### EXERCISE
Taking the listing below, restate word for word each line from the line with "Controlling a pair" to the line with "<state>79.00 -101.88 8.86", ends included, and stop there.

(INPUT DATA)

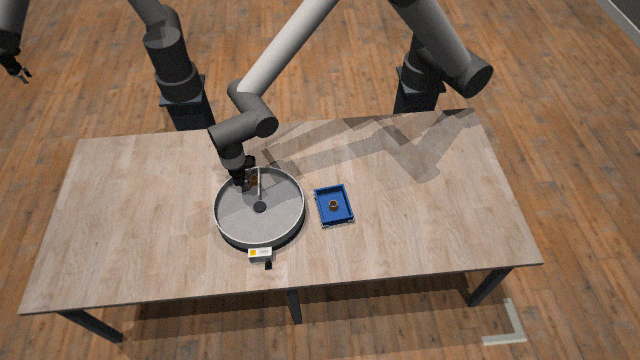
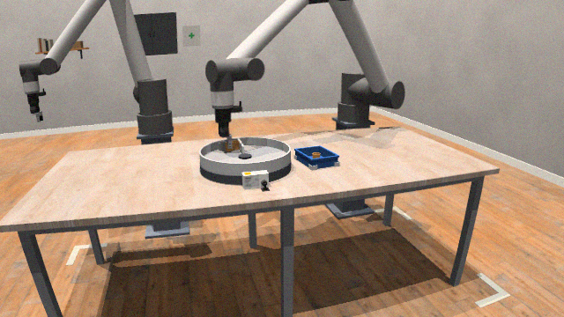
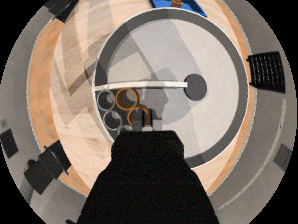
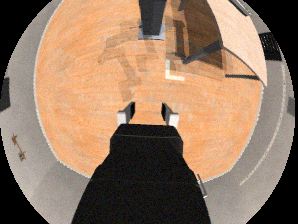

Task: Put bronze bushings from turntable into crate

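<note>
A bronze bushing stands on the turntable [image 1: 260, 227] [image 2: 264, 167] [image 3: 215, 55], with another bronze bushing [image 3: 127, 99] beside it. Steel bushings [image 3: 106, 100] [image 3: 112, 120] stand by the rim; one more is partly hidden. My left gripper [image 3: 147, 114] is open to a narrow gap over the nearer bronze bushing's wall, one finger over its opening and one outside; I see no grip. The blue crate [image 1: 324, 220] [image 2: 323, 165] sits level between its corner guides and holds a bronze bushing [image 1: 333, 203] [image 2: 315, 155]. My right gripper [image 1: 23, 75] [image 4: 148, 107] is open and empty, away from the table.
A pale bar [image 3: 145, 84] [image 1: 259, 187] runs from the turntable's rim to the dark hub [image 3: 195, 87] [image 1: 259, 206], close beside the bushings. A small white box [image 1: 260, 253] [image 2: 256, 179] and a small black device [image 1: 268, 265] [image 2: 264, 185] stand before the turntable.
</note>
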`<state>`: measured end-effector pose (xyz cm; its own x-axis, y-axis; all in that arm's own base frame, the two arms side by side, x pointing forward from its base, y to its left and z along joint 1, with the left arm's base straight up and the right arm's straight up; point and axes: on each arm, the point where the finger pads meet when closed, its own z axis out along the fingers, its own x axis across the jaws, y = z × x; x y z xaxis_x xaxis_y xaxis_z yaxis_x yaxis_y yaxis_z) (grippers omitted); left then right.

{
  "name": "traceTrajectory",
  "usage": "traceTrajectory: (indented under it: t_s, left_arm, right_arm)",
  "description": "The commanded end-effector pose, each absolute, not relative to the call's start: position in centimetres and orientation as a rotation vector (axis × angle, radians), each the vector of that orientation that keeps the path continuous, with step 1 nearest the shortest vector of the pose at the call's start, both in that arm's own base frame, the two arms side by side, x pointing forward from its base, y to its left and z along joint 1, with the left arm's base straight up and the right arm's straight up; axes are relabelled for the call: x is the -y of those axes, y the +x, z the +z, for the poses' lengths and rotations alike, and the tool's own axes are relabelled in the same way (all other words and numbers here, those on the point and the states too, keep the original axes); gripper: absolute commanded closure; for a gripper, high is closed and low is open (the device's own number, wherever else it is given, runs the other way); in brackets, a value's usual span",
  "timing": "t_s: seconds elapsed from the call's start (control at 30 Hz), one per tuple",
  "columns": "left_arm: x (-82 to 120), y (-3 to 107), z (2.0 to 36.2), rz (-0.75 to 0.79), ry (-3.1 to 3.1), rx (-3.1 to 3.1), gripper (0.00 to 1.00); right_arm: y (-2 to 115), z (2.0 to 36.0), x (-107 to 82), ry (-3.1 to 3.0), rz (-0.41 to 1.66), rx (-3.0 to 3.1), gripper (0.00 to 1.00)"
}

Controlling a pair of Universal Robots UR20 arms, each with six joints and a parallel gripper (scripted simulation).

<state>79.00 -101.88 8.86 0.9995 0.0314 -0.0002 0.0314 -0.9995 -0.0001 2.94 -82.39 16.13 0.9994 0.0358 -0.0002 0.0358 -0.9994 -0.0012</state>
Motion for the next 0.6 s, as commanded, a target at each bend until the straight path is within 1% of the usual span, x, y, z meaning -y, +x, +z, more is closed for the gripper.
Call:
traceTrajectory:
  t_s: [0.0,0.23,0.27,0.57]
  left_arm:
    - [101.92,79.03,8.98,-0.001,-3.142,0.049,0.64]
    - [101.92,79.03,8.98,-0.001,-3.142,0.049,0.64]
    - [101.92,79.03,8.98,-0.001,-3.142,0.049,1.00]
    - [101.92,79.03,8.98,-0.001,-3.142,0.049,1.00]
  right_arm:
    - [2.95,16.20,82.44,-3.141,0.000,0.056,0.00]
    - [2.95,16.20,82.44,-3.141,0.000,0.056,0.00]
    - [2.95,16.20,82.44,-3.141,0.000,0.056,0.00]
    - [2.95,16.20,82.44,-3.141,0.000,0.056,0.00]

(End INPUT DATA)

### TASK RESULT
Controlling a pair of Universal Robots UR20 arms, each with six joints and a parallel gripper (scripted simulation).

<state>79.00 -101.88 8.86 0.9995 0.0314 -0.0002 0.0314 -0.9995 -0.0001 2.94 -82.39 16.13 0.9994 0.0358 -0.0002 0.0358 -0.9994 -0.0012</state>

The exercise requires no further answer.